Tümüyle yasaya ve geleneklere aykırı ama, ne gam!..

Muhalefet Bütçe Komisyonu Başkanı AKP'li Cevdet Yılmaz'a bu aykırılığın nedenini sorduğunda, Yılmaz pişkinlikle:

"Bütçe Komisyonu çok yoruldu, onun için!.."

Verilen sözler nerede?

Söylenen sözlerin hiçbir ciddiyeti, geçerliliği kalmadığı başka örnekler de var.

Hazine ve Maliye Bakanı Nureddin Nebati bu yılın Mart ayında, dolar 14.66 TL iken:

"Doların gideceği yer kalmadı."

Yani, artık yükselmez anlamında. Gideceği yer kalmayan dolar, bugün 18.67 lira!..

İstanbul'da askerlere ait pek çok kışla ve garnizon bulunduğu yerlerden taşındığında, dönemin Çevre ve Şehircilik Bakanı Mehmet Özhaseki büyük bir ciddiyetle açıklıyor:

"Cumhurbaşkanımızın talimatıyla bu alanlar yeşil alan olacak, İstanbul'un nefes alması sağlanacak."

Aradan iki buçuk yıl geçiyor.

"O alanlar şimdi imara açılıyor, üstelik var olan kat izinleri yükseltilerek, rezidanslar dikiliyor!.. Nefesi ve yeşili ara ki, bulasın!.."

Pek çok ilaç bulunamazken, Sağlık Bakanı Fahrettin Koca tweet atıyor:

"İlaç yokluğu probleminin çözümü için ilk adım Sayın Cumhurbaşkanımızdan geldi. Şubat ayında yapılması gereken fiyat güncellemesi erkene alındı."

Çözüm ertesi gün belli oluyor.

"İlaç fiyatlarına yüzde 37 zam geliyor, Temmuz ayındaki yüzde 25 zamdan sonra. Zammı yapan Tayyip Erdoğan, Bakan öyle söylüyor!.."  

Zamma rağmen, pek çok ilacı bulmak hâlâ mümkün değil.

Tarih bile aynı

Bir, üç, beş, on yıl değil...

"Otuz yıl, otuz altı yıl, otuz dokuz yıl, kırk yıl...

Toplamda on dokuz limanın işletme hakkı özelleştiriliyor. Aynı limanlara yukarıdaki süreler için verilen işletme hakkı şimdi kırk dokuz yıla uzatılmak isteniyor."

AKP'nin getirdiği son torba yasada bu da var.

Var da...

Bu konu daha önce Meclis'in komisyonlarında dört, Meclis'in genel kurulunda üç kez görüşülüyor.

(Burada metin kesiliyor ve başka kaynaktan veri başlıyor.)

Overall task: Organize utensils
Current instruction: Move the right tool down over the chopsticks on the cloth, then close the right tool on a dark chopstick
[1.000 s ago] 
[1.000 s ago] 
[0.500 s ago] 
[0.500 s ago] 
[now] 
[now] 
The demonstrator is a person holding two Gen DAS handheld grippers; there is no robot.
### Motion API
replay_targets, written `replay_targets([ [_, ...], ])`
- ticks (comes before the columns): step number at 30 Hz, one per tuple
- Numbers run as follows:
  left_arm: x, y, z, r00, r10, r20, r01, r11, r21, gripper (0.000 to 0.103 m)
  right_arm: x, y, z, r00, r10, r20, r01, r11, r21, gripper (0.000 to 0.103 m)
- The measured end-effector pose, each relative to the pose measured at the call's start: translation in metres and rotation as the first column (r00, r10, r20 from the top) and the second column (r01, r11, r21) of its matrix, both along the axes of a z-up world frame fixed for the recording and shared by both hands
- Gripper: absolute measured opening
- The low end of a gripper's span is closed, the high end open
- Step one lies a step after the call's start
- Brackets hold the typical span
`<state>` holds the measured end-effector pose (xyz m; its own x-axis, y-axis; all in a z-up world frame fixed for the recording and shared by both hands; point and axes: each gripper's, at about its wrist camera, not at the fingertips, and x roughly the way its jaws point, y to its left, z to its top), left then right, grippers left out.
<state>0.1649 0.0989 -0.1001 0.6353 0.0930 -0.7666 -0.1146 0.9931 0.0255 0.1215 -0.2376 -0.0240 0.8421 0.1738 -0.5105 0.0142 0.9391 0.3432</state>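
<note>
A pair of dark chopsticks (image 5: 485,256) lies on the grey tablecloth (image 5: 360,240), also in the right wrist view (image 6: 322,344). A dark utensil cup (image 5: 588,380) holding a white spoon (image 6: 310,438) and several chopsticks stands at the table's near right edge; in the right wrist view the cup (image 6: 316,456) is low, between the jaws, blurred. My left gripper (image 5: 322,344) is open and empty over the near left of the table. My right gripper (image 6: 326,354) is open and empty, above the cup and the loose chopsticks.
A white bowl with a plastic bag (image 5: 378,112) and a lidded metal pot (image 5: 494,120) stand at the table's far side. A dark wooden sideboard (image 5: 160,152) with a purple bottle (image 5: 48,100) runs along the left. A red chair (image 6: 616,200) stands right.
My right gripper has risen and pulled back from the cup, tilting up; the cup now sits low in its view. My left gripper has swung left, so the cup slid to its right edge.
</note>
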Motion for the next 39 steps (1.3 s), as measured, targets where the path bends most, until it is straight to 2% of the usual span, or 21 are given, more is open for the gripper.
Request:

Görüşülüyor, AKP ve MHP oylarıyla kabul ediliyor ve fakat Anayasa Mahkemesi'nden dönüyor.

Dönüyor da...

AKP işi artık o kadar otomatiğe bağlamış ki...

"Getirdikleri önerinin üzerindeki tarihi bile değiştirmeyi unutuyorlar, eski tarih, önceki gün getirdikleri önerinin üzerinde yazılı olan tarih 1 Ekim 2021!..

Yani, Anayasa Mahkemesi'nin Anayasaya aykırı bulduğu metnin benzeri!.."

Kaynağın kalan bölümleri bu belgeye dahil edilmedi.